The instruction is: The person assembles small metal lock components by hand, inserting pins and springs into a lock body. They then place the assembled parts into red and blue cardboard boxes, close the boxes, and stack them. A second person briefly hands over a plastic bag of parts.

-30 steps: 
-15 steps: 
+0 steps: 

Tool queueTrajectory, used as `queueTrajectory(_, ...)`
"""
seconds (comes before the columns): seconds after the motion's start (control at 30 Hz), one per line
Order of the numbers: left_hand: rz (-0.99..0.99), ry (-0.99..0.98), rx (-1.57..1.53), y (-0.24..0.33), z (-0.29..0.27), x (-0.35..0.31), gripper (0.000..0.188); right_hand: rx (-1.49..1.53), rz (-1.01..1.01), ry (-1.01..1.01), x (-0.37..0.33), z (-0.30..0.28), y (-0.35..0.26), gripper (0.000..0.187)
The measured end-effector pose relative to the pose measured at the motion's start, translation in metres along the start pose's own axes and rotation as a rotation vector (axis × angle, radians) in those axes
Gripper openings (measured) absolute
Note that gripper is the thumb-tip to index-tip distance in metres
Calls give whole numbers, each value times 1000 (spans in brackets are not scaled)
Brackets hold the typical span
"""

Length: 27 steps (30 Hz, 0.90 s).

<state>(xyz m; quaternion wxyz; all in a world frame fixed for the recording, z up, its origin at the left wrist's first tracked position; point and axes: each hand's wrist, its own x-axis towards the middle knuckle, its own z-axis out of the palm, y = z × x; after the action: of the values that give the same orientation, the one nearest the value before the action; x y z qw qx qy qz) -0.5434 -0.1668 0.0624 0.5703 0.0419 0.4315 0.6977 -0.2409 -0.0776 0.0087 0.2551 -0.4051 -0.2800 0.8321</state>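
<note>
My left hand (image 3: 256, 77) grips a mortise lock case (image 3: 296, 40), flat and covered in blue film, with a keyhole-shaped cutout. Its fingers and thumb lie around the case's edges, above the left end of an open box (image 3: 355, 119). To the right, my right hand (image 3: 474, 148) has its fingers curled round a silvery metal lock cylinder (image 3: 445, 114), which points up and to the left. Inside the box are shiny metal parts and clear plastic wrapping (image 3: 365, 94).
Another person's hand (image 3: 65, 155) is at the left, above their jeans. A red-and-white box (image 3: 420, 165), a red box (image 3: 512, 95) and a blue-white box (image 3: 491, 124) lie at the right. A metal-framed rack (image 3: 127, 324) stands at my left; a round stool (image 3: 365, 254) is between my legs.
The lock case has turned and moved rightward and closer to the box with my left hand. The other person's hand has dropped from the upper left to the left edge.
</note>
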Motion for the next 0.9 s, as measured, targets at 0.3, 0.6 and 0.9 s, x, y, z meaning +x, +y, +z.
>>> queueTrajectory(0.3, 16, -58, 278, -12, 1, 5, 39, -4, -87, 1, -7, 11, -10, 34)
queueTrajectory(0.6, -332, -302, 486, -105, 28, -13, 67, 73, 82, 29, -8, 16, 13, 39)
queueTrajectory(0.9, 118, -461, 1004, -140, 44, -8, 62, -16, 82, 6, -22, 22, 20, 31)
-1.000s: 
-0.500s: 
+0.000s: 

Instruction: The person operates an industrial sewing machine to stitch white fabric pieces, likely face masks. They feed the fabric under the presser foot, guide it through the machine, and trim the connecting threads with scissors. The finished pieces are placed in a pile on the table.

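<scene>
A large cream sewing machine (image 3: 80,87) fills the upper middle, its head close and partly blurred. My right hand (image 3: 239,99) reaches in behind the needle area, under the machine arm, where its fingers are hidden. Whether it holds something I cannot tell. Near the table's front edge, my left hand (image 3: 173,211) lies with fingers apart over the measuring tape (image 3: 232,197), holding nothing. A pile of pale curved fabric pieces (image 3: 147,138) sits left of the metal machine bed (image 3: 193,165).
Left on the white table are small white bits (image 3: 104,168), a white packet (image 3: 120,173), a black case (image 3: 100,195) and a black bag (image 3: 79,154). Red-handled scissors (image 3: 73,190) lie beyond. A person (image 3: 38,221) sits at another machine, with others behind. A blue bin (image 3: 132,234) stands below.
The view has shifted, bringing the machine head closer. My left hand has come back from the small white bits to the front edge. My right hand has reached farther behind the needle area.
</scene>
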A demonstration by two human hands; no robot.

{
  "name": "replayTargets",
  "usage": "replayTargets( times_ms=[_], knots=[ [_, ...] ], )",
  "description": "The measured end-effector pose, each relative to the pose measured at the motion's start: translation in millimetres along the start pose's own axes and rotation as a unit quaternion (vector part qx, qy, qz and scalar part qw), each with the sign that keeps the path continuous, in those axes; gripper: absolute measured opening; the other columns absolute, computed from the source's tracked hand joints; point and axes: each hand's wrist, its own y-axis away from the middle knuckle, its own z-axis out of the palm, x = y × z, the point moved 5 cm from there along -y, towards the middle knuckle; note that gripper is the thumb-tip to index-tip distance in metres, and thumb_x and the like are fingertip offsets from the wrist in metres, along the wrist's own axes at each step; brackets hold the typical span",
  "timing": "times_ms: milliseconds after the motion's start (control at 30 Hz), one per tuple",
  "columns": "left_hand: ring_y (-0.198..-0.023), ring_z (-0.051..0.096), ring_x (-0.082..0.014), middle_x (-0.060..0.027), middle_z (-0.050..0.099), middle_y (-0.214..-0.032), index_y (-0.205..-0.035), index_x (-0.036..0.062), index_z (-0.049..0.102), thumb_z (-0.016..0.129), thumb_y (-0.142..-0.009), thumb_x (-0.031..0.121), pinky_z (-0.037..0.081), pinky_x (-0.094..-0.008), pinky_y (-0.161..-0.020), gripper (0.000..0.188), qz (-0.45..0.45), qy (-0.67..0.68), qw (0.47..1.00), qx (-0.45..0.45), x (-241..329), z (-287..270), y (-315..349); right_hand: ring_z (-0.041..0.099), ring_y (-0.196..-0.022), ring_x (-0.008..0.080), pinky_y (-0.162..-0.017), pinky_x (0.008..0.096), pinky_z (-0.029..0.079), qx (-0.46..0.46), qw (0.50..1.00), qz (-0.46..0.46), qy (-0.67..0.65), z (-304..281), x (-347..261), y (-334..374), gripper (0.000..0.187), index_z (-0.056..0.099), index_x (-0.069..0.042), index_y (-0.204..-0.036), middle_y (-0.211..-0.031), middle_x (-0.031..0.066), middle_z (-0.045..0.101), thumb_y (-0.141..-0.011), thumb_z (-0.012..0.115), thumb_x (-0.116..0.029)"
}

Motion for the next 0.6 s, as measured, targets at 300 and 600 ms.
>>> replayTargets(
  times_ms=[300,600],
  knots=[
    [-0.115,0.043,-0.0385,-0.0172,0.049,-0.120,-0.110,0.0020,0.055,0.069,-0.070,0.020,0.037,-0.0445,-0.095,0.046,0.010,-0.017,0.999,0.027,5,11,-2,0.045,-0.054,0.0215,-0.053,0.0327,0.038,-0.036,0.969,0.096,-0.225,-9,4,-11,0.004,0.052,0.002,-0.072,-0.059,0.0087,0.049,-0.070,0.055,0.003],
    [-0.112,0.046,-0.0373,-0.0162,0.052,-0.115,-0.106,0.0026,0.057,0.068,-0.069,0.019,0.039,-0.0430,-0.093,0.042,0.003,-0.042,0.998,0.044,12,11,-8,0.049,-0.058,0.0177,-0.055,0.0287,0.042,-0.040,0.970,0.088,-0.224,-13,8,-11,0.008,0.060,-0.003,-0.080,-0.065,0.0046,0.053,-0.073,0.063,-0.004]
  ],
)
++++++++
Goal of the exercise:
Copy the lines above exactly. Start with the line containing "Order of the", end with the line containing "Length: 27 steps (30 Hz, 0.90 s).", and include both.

Exercise answer:
Order of the numbers: left_hand: rz (-0.99..0.99), ry (-0.99..0.98), rx (-1.57..1.53), y (-0.24..0.33), z (-0.29..0.27), x (-0.35..0.31), gripper (0.000..0.188); right_hand: rx (-1.49..1.53), rz (-1.01..1.01), ry (-1.01..1.01), x (-0.37..0.33), z (-0.30..0.28), y (-0.35..0.26), gripper (0.000..0.187)
The measured end-effector pose relative to the pose measured at the motion's start, translation in metres along the start pose's own axes and rotation as a rotation vector (axis × angle, radians) in those axes
Gripper openings (measured) absolute
Note that gripper is the thumb-tip to index-tip distance in metres
Calls give whole numbers, each value times 1000 (spans in brackets are not scaled)
Brackets hold the typical span
"""

Length: 27 steps (30 Hz, 0.90 s).

With this, the exercise is finished.